DATA EXTRACTS section start

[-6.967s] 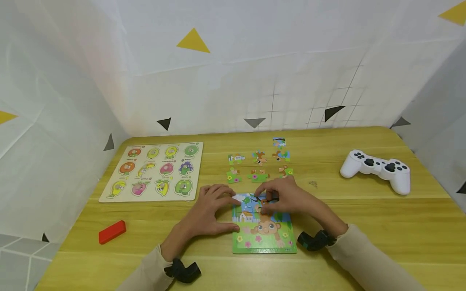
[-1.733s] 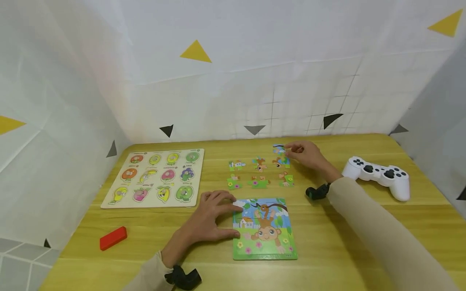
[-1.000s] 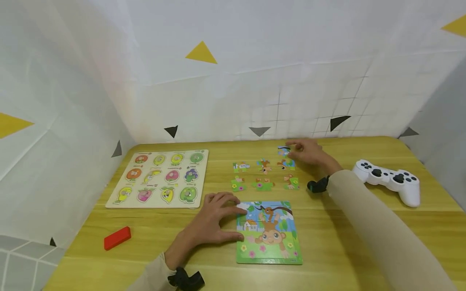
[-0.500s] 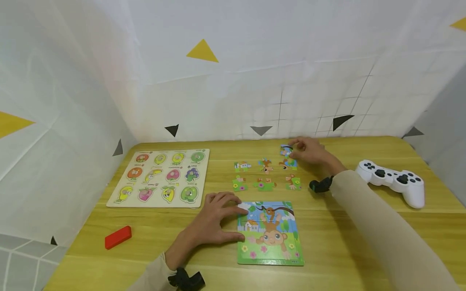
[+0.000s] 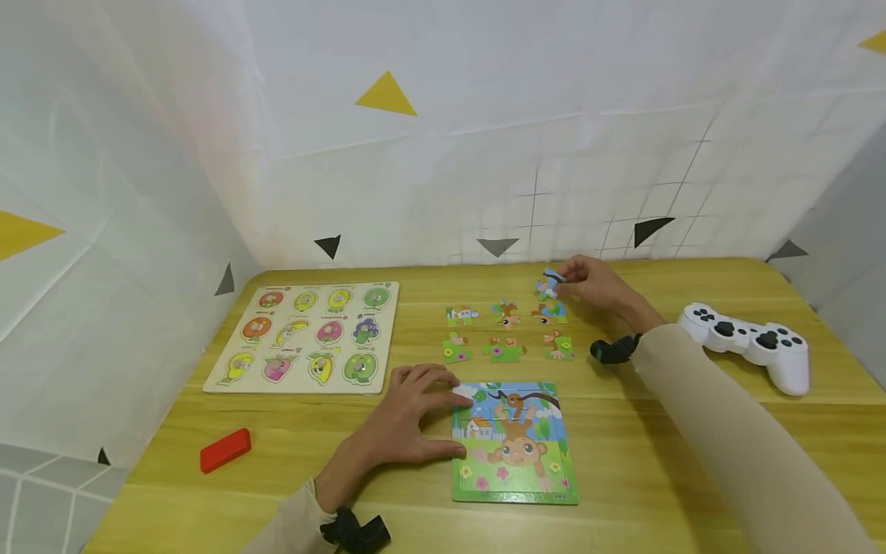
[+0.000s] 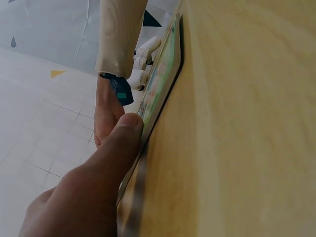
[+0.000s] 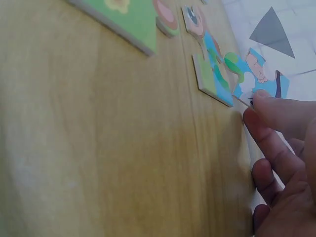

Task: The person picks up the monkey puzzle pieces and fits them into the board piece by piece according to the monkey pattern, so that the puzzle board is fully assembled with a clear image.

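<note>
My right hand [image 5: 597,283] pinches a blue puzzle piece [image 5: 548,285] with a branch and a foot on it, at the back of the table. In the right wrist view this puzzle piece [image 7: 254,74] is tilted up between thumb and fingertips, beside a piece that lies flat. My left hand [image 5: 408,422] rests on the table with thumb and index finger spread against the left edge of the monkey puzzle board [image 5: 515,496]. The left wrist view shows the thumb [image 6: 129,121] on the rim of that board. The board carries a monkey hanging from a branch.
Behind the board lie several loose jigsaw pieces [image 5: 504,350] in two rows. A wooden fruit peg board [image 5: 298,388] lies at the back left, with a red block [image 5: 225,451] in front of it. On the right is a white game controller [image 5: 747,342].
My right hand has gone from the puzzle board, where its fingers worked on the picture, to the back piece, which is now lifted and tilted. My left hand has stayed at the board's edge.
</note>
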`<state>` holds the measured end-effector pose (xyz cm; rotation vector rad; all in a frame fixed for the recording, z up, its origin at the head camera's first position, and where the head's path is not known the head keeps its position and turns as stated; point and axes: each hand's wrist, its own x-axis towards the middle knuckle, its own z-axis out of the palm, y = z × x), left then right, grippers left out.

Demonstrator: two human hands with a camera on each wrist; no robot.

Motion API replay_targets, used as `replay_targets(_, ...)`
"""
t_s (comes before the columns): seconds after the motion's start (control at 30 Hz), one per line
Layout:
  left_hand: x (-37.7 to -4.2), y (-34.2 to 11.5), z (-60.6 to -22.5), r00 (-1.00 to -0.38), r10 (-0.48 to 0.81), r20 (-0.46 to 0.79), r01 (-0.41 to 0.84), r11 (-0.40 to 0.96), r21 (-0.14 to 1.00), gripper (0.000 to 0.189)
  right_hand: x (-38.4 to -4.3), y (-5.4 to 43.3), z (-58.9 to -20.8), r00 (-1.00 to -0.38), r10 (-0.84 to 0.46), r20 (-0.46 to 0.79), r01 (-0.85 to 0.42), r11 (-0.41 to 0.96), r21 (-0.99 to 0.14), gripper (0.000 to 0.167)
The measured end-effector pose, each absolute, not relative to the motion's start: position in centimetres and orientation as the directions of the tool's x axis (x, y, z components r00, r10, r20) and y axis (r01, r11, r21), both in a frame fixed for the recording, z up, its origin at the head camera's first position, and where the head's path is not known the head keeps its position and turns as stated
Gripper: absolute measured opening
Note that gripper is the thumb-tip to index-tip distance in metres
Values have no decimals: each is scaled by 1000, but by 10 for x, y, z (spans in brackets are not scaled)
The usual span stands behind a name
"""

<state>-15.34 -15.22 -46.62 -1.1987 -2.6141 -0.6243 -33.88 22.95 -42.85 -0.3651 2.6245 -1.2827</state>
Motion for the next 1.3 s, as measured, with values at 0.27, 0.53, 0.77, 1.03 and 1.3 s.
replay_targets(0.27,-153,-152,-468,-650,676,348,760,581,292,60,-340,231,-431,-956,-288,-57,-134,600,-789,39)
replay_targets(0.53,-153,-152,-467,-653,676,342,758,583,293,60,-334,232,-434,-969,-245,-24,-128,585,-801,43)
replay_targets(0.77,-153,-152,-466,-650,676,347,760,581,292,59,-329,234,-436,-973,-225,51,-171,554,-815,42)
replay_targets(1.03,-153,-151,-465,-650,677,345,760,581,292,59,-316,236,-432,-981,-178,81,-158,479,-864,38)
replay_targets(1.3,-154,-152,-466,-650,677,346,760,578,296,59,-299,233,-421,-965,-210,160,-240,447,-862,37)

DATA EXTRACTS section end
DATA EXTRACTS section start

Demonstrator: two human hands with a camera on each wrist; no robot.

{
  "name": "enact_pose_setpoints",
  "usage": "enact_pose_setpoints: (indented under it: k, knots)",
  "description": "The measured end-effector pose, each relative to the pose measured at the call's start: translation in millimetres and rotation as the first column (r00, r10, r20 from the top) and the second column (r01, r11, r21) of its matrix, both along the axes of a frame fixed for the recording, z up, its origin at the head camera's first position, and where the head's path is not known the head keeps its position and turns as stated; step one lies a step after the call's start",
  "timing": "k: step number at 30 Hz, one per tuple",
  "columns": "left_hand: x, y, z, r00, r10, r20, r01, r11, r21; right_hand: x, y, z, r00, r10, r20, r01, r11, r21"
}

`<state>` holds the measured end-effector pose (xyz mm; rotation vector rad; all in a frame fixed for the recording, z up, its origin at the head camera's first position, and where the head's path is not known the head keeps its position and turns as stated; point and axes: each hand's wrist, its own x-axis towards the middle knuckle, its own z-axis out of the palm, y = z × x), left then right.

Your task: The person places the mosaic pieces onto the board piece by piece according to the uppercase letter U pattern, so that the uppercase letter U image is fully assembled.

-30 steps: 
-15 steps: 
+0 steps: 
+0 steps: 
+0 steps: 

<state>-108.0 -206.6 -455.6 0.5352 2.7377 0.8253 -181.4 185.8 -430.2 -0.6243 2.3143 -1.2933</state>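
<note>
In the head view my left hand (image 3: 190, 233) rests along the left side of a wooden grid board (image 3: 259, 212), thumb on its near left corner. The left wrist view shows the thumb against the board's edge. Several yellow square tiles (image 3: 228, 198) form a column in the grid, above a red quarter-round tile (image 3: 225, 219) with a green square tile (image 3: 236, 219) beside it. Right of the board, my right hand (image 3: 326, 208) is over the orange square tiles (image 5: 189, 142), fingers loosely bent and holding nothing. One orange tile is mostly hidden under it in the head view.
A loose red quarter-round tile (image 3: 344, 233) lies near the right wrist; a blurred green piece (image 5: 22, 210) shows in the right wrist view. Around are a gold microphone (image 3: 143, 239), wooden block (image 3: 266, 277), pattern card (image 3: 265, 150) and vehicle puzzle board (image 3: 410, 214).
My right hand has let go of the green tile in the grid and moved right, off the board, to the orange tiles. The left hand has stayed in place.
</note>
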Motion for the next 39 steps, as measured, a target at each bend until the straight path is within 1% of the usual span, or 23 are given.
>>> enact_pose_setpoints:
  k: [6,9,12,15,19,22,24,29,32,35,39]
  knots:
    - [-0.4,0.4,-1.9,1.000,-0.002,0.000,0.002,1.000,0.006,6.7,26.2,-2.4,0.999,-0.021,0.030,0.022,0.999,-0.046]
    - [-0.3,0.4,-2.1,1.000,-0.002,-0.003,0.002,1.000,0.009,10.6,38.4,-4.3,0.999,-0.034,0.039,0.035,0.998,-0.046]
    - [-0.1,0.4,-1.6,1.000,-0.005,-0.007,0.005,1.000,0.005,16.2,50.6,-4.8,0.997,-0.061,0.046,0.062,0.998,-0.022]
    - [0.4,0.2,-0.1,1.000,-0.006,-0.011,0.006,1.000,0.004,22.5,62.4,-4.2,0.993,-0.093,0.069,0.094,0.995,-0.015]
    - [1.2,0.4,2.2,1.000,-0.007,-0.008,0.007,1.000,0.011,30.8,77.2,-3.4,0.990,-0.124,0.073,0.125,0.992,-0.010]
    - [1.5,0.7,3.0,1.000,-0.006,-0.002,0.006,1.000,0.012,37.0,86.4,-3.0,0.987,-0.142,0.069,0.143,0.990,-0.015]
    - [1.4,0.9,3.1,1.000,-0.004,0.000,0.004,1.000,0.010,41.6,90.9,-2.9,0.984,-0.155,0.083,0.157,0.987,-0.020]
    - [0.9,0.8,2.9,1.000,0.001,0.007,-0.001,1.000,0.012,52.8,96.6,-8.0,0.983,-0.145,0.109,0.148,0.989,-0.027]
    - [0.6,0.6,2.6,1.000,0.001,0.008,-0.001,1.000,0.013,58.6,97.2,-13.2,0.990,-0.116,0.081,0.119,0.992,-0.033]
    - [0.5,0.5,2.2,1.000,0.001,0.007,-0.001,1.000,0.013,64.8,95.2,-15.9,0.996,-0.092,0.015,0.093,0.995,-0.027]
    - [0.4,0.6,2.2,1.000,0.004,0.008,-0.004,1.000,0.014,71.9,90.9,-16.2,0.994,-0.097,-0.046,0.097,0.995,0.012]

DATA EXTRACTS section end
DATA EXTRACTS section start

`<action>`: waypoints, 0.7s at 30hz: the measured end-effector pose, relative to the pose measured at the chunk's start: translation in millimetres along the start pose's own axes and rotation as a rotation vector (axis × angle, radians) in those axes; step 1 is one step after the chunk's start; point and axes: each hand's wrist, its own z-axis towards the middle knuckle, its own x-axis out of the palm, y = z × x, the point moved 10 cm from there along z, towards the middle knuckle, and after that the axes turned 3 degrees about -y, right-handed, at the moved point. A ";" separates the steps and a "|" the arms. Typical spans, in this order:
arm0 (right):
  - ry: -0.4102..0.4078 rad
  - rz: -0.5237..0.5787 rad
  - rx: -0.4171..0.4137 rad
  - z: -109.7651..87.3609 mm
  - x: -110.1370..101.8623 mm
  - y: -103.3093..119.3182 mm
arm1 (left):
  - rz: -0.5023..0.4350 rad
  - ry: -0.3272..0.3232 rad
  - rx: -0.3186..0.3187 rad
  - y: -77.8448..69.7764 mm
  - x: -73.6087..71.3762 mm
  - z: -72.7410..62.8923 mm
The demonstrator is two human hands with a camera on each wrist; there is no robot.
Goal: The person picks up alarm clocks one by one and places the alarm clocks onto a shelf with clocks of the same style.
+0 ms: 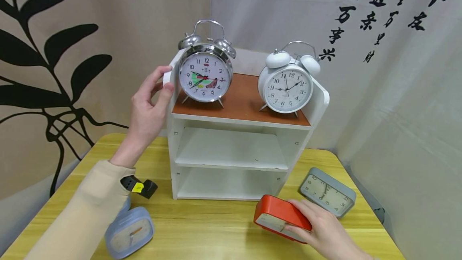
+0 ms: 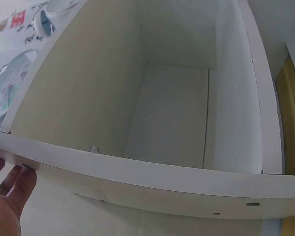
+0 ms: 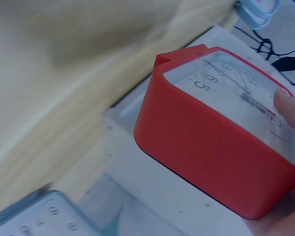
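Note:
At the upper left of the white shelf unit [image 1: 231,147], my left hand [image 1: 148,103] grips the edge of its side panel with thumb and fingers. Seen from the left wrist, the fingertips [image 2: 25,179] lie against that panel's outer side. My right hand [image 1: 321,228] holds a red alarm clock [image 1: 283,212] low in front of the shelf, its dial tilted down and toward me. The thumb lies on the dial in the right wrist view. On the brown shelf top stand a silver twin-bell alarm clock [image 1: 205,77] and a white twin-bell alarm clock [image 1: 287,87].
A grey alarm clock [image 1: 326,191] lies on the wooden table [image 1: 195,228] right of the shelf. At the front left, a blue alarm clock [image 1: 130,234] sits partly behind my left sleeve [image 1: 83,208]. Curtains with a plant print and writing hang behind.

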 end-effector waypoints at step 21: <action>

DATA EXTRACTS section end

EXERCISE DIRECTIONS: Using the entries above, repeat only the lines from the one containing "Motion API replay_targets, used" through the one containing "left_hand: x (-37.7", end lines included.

ANSWER TO THE EXERCISE:
Motion API replay_targets, used as `replay_targets(_, ...)`
"""
t_s (comes before the columns): seconds after the motion's start (control at 30 Hz), one per line
Layout:
  left_hand: x (-37.7 to -4.2), y (-34.2 to 11.5), z (-60.6 to -22.5), r00 (-1.00 to -0.38), r10 (-0.48 to 0.81), r20 (-0.46 to 0.79), r01 (-0.41 to 0.84), r11 (-0.40 to 0.96), r21 (-0.14 to 1.00), gripper (0.000 to 0.189)

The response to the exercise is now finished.